With a shocking conclusion and writing that will absolutely knock you out, All the Rage examines the shame and silence inflicted upon young women after an act of sexual violence, forcing us to ask ourselves: In a culture that refuses to protect its young girls, how can they survive?

This one was on my sister's wishlist for christmas and we spent some time talking about it. I've read a couple of reviews, and just reading about this book makes me want to cry. This is not really a book I want to read... But it's a book I kind of have to read. Because it's the books that makes you feel something, that you remember the rest of your life, that tells the story that is so close to the truth we want to deny it, those are the books we should read. And I think this might be one of those I'll remember forever.
A Head Full of Ghosts by Paul Tremblay
Published 2nd of June, 2015
286 pages
And holds the genres horror, thriller, mystery and suspense
The lives of the Barretts, a normal suburban New England family, are torn apart when fourteen-year-old Marjorie begins to display signs of acute schizophrenia.

To her parents' despair, the doctors are unable to stop Marjorie's descent into madness. As their stable home devolves into a house of horrors, they reluctantly turn to a local Catholic priest for help. Father Wanderly suggests an exorcism; he believes the vulnerable teenager is the victim of demonic possession. He also contacts a production company that is eager to document the Barretts' plight. With John, Marjorie's father, out of work for more than a year and the medical bills looming, the family agrees to be filmed, and soon find themselves the unwitting stars of The Possession, a hit reality television show. When events in the Barrett household explode in tragedy, the show and the shocking incidents it captures become the stuff of urban legend.

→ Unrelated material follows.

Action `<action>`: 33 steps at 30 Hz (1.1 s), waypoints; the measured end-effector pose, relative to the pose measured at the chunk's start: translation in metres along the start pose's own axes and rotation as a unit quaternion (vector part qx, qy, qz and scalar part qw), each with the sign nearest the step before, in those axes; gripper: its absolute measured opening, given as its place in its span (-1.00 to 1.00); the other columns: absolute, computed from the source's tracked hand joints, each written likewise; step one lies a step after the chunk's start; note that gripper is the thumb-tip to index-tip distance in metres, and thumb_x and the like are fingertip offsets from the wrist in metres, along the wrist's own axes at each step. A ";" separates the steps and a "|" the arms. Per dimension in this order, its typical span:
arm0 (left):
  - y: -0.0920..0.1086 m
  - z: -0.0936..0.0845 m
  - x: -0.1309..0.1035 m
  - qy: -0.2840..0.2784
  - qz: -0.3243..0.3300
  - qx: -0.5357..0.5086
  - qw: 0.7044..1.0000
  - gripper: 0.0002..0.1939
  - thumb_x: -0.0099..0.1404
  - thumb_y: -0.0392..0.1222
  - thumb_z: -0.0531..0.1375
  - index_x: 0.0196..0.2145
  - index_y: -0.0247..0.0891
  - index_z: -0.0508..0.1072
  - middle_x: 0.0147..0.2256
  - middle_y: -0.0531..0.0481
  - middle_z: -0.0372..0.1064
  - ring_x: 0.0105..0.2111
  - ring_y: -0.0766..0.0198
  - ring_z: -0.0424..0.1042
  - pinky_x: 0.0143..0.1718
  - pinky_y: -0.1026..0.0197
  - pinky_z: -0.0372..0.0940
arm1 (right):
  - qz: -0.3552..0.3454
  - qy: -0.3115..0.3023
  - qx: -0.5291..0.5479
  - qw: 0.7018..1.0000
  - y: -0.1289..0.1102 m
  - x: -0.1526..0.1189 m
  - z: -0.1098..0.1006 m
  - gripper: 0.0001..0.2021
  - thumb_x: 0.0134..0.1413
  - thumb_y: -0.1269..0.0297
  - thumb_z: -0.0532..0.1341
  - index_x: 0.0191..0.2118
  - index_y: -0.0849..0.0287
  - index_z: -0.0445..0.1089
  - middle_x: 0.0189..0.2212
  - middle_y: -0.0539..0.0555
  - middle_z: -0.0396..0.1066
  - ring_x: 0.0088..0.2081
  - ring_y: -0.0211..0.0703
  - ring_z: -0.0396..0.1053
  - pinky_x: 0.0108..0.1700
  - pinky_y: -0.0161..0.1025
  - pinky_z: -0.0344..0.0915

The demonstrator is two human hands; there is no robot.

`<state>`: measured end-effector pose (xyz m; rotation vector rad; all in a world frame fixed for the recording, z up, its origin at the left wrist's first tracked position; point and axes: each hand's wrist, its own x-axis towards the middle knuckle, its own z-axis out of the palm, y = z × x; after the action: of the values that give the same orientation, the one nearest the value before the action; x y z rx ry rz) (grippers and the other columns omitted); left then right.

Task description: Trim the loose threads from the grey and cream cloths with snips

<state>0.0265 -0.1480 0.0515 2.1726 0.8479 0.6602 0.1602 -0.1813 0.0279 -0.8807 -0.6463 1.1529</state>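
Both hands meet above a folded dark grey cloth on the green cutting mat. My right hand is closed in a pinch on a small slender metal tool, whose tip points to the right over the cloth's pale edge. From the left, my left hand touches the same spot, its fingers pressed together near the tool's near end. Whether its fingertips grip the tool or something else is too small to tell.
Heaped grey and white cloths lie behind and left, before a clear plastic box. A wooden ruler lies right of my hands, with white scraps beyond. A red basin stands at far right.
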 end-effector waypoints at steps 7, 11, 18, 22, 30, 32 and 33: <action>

Fifteen years later, a bestselling writer interviews Marjorie's younger sister, Merry. As she recalls those long ago events that took place when she was just eight years old, long-buried secrets and painful memories that clash with what was broadcast on television begin to surface--and a mind-bending tale of psychological horror is unleashed, raising vexing questions about memory and reality, science and religion, and the very nature of evil.

Marlene wrote about this one in her Tuesday TBR (link HERE), and she was also the one who told me about it. Freaking Stephen King was scared by this one, and as Marley said: What in the world could scare that guy? So now I have to read it. I have to, I have to, I have to, I have to. 
Also, it sound like a really exciting book and the few reviews I have read convinced me this is one that's going to end up in my bookshelf.